Facility ExplorerFX80Johnson Controlssetupchecklist
April 20, 2026|7 min read

The Johnson Controls Facility Explorer FX80 supervisory controller ships fully commissioned and licensed from the factory, but it arrives with default credentials and a generic network configuration that must be changed before the controller goes into production. At a minimum, you need to update the station password, platform password, and system passphrase, assign a static IP address appropriate for the building network, and configure the BACnet driver for the field controllers on the job. Skipping any of these steps leaves the controller vulnerable to unauthorized access or unable to communicate with downstream devices.

What Is the FX80

The FX80 is Johnson Controls' current-generation supervisory controller in the Facility Explorer product line. It is built on the Niagara 4 Framework and serves as the central hub for managing networks of field controllers—including FX-PC, BACnet, LonWorks, and N2 devices—across a building or campus. The FX80 provides a graphical system interface through an HTML5 web profile, meaning technicians and operators can access dashboards, schedules, alarms, and trend data from any modern web browser without installing dedicated client software.

From a hardware standpoint, the FX80 includes two 10/100 Mbps Ethernet ports labeled PRI (LAN1) and SEC (LAN2), a built-in RS-485 port for BACnet MS/TP trunks, a USB Type-A port for station backup and restore, and a Micro-USB port for serial debug connections. Optional communication modules (up to four RS-232 cards) can be added for legacy protocol integration. The controller requires FX Supervisory Software Release 14.1 or later and runs the Niagara 4 runtime internally, which means it shares architectural concepts—stations, platforms, drivers, and networks—with other Niagara-based products like the Tridium JACE 8000.

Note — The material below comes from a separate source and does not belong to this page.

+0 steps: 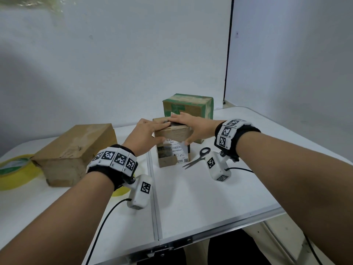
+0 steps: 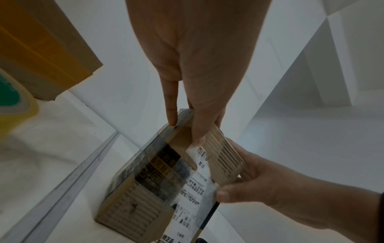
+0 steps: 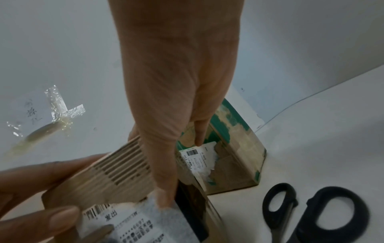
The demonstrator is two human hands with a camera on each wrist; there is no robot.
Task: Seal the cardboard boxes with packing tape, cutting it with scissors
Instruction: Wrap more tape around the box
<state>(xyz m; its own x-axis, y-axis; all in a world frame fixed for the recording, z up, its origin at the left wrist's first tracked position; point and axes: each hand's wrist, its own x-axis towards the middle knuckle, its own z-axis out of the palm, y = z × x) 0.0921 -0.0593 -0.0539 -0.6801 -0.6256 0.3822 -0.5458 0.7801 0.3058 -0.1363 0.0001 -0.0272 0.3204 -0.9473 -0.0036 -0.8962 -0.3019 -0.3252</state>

Johnson Controls positions the FX80 as a drop-in supervisory controller for small to mid-size buildings. It handles scheduling, trending, alarm management, and integration with upstream enterprise systems. For larger campuses, multiple FX80 controllers report to an FX Supervisory server (the software-based supervisor), which aggregates data across buildings.

Pre-Deployment Checklist

Before the FX80 leaves the staging bench or gets mounted in a panel, walk through this checklist to confirm the controller is ready for the job site:

  1. Inspect the hardware. Unpack the FX80 and verify all components are present and undamaged. Confirm you have the correct model variant for your project (base model, Wi-Fi model, etc.).
  2. Plan the mounting orientation. Horizontal mounting is strongly recommended by Johnson Controls. Mounting the FX80 vertically or in any other orientation reduces the operating temperature upper limit, which can cause reliability issues in warm electrical panels.
  3. Verify the power supply. The FX80 requires a dedicated 24 VAC transformer. This transformer must not power any other equipment. Sharing a transformer with actuators, relays, or other controllers causes voltage sag and erratic behavior.
  4. Confirm software release. The FX80 ships with FX Supervisory Software pre-installed. Verify the installed release version meets or exceeds the project specification. If an upgrade is needed, download the appropriate release from the Johnson Controls partner portal before going to the job site.
  5. Prepare network credentials. Decide on the static IP address, subnet mask, default gateway, and DNS servers the controller will use on the building network. Also have new passwords ready for the station login, platform login, and system passphrase.
  6. Gather field controller documentation. Know the BACnet device instance numbers, MS/TP addresses, and trunk wiring topology for every field controller the FX80 will manage. Having this information ready prevents delays during driver configuration.
  7. Load your FX Workbench license. FX Workbench is the engineering tool used to configure the FX80. Make sure your laptop has a current FX Workbench installation with valid licensing before connecting to the controller.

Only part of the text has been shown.